SINGAPORE (Reuters) – South Korean messaging app service provider Kakao Corp is aiming to acquire global content providers in Japan and the United States after successfully raising $1 billion from foreign investors, a senior company executive said.
“Games are a very important sector of Kakao. So we are thinking of M&A for these sectors – content and platforms. Japan and the United States are our primary targets,” Bae Jae-hyun, an executive vice president at Kakao, told Reuters on Friday.
He was speaking after the company behind South Korea’s dominant messaging app Kakao Talk, which has about 49 million users, listed its global depository receipts on the Singapore Exchange.
“If you see our portfolio, we have many verticals in Kakao group. Some of them are music, web literature and video on demand,” Bae said.
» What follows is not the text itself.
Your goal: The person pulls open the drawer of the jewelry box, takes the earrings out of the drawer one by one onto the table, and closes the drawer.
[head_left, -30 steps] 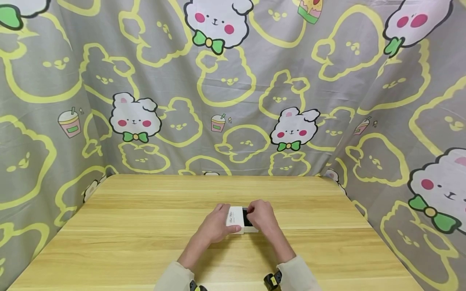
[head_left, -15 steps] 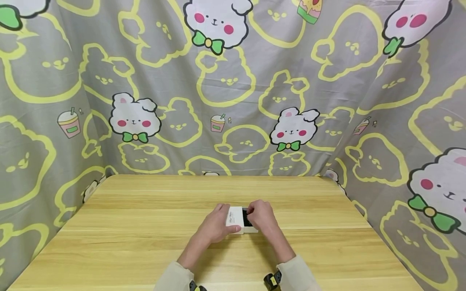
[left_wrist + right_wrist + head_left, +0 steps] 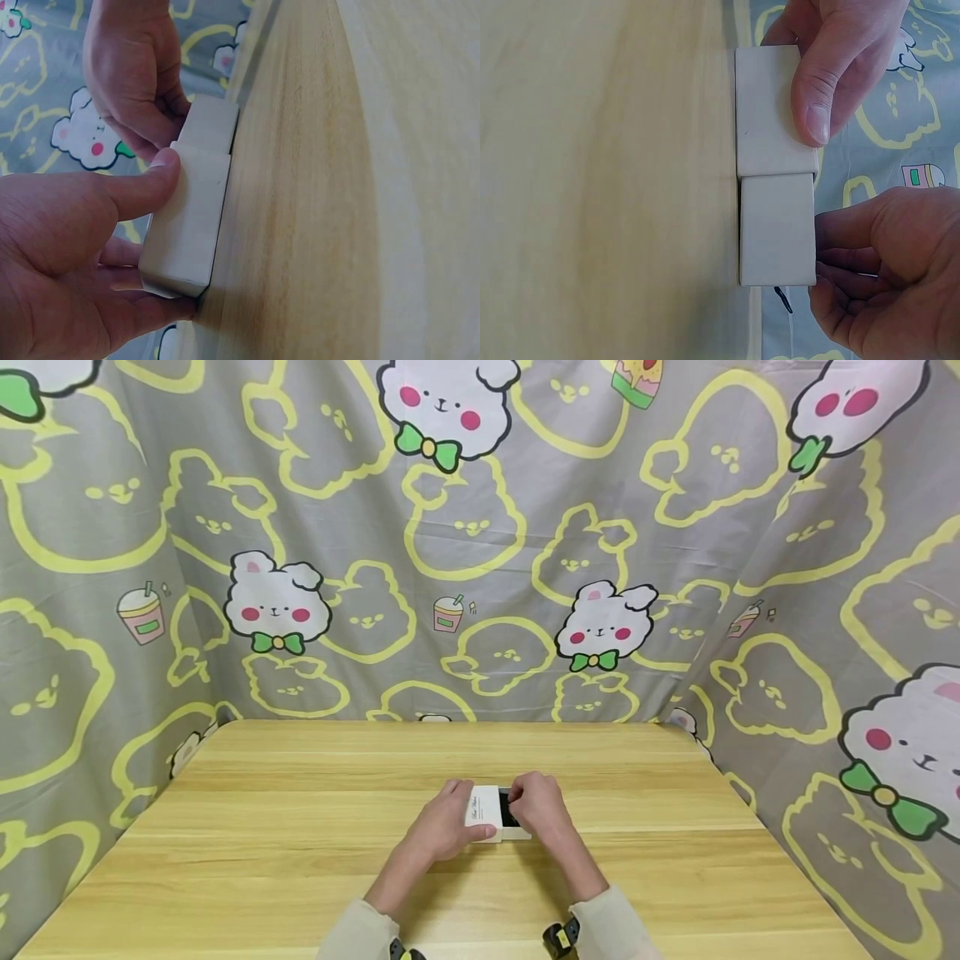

Kakao could spend more than 70% of the money raised from GDRs on M&A and acquire companies this year and in early 2019, he said.
The company, which counts an affiliate of China’s Tencent Holdings among its investors, is seeking to diversify and reduce its reliance on its messaging app, which has come under pressure from rivals such as Naver Corp.
“Messaging itself is not a cash cow … Under the messaging platform, we are creating many businesses,” Bae said.
Kakao has expanded its business beyond its app to co-developing artificial intelligence technology with companies such as Hyundai Motor, taxi and ride hailing, e-books and other services.
“We expanded to Indonesia and we are aiming to go into the Japan market, which is huge in Asia. And we are also thinking of China and East Asia and the United States,” Bae said.